→ ACTIVITY
The required output is an exact restatement of the lines, starting with the one that contains "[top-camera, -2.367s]" and finishing with the last line of the listing. It contains no pictures.

→ INFORMATION SUPPLIED
::::

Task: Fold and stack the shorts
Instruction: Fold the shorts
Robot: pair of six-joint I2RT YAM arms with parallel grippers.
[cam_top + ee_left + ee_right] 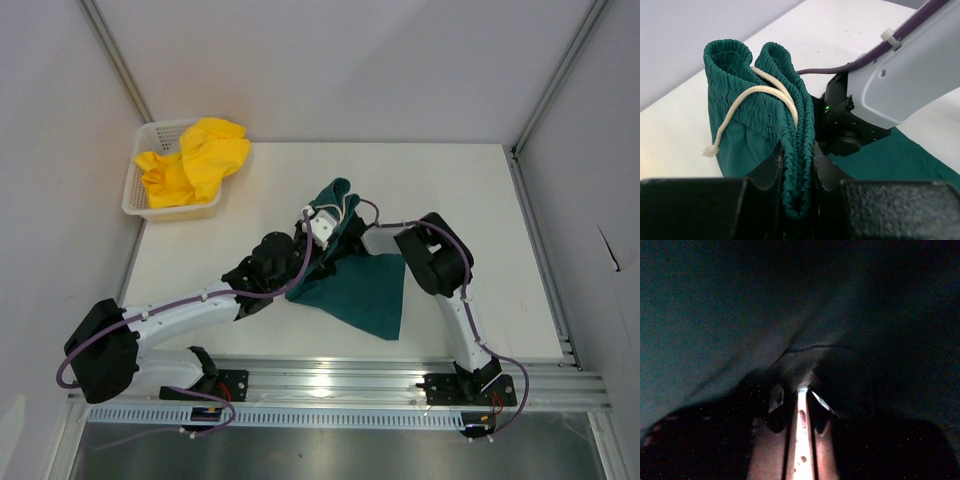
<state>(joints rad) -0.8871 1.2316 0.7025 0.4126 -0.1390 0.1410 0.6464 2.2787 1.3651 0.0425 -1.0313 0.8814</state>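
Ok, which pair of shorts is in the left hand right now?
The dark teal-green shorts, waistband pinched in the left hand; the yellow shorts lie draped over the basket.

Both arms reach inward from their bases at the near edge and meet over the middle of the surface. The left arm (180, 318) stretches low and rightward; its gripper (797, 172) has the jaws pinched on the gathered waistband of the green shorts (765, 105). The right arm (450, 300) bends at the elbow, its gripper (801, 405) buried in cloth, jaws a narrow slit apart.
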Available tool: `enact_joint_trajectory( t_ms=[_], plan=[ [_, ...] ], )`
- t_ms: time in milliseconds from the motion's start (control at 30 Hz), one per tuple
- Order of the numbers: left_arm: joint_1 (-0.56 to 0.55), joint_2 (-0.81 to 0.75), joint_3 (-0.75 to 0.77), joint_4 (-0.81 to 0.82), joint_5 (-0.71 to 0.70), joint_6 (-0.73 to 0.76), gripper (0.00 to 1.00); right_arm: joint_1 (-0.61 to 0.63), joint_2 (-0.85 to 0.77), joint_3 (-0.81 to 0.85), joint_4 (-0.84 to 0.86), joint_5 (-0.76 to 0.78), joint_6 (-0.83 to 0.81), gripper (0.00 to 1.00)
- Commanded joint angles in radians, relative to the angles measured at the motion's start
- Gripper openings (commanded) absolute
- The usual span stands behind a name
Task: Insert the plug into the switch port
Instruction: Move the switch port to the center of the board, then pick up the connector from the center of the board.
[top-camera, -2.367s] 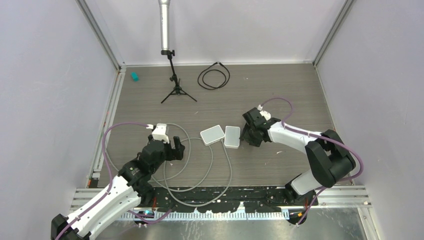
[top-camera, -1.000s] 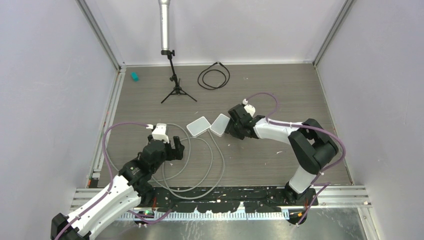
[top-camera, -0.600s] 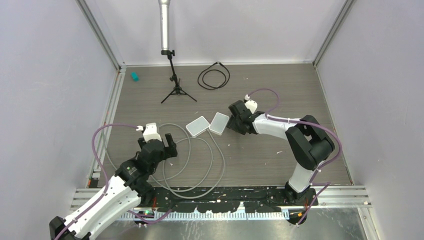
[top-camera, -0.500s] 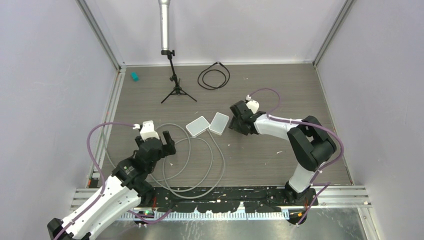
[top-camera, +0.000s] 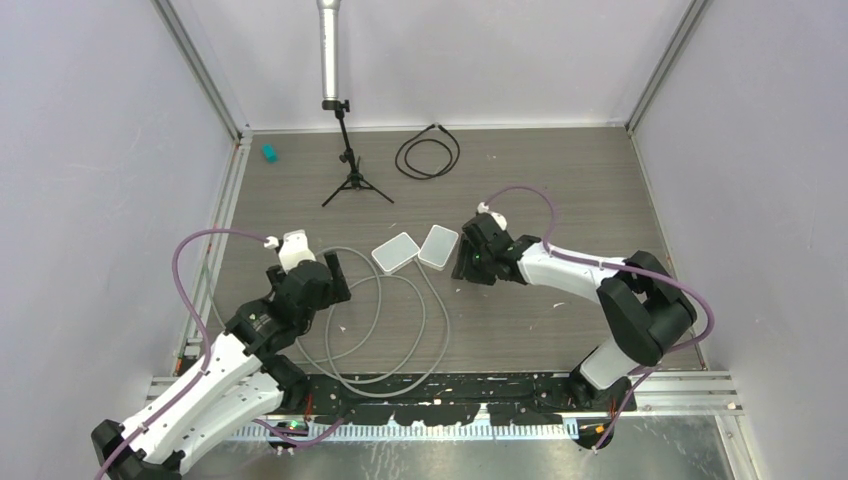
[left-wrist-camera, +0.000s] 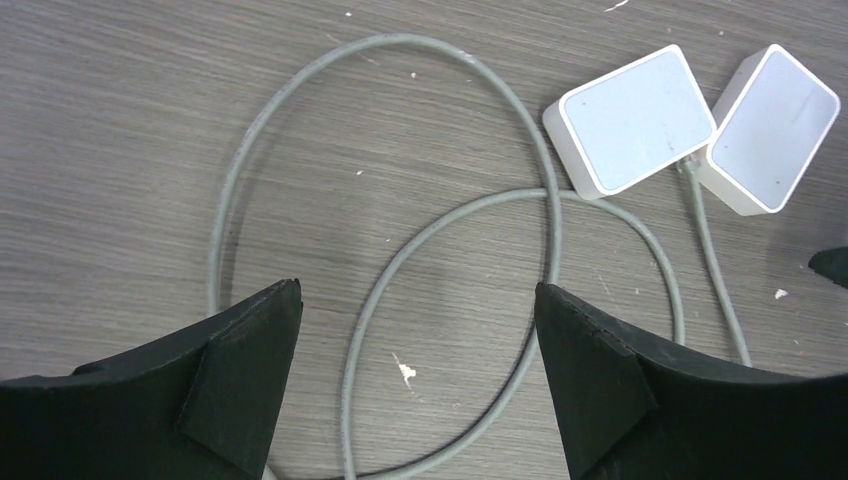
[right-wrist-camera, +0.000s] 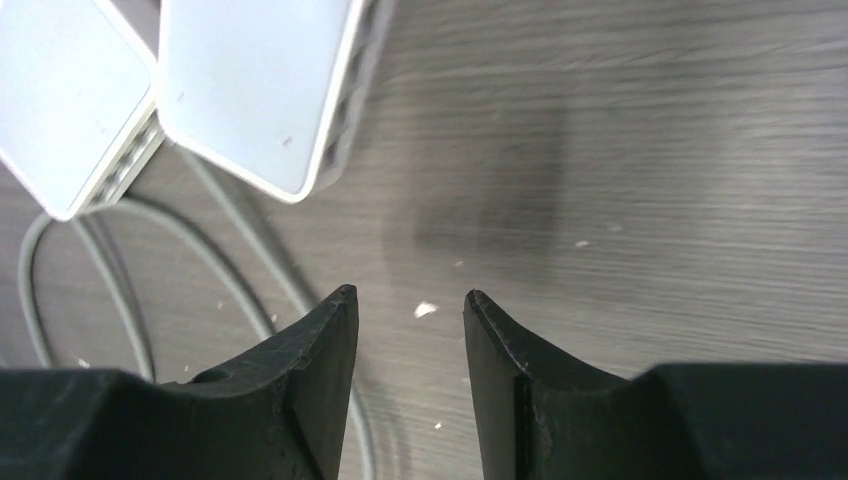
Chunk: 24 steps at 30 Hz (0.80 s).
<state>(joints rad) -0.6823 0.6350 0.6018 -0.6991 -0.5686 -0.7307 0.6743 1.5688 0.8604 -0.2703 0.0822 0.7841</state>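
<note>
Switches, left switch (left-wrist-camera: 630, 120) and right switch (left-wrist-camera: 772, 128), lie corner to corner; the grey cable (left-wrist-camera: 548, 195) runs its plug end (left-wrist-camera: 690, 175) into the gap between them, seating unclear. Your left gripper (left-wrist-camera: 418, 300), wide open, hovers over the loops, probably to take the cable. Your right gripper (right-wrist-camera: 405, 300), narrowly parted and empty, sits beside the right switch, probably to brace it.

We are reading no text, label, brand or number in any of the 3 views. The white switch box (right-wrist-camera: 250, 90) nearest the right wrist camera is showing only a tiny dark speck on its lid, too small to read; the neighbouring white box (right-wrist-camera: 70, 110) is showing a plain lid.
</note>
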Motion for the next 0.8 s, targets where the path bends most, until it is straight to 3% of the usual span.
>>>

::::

→ EXPECTED OUTPUT
[top-camera, -2.367s] 
[top-camera, -1.000s] 
[top-camera, -0.600s] 
[top-camera, -0.500s] 
[top-camera, +0.000s] 
[left-wrist-camera, +0.000s] 
[right-wrist-camera, +0.000s] 
Chunk: 24 steps at 30 Hz (0.80 s).
<state>(joints rad) -0.6823 0.6350 0.6018 -0.6991 -0.5686 -0.7307 0.6743 1.5688 0.8604 -0.2703 0.0822 0.7841</state>
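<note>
Switches, left switch (left-wrist-camera: 630, 120) and right switch (left-wrist-camera: 772, 128), lie corner to corner; the grey cable (left-wrist-camera: 548, 195) runs its plug end (left-wrist-camera: 690, 175) into the gap between them, seating unclear. Your left gripper (left-wrist-camera: 418, 300), wide open, hovers over the loops, probably to take the cable. Your right gripper (right-wrist-camera: 405, 300), narrowly parted and empty, sits beside the right switch, probably to brace it.

We are reading no text, label, brand or number in any of the 3 views. The white switch box (right-wrist-camera: 250, 90) nearest the right wrist camera is showing only a tiny dark speck on its lid, too small to read; the neighbouring white box (right-wrist-camera: 70, 110) is showing a plain lid.
</note>
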Motion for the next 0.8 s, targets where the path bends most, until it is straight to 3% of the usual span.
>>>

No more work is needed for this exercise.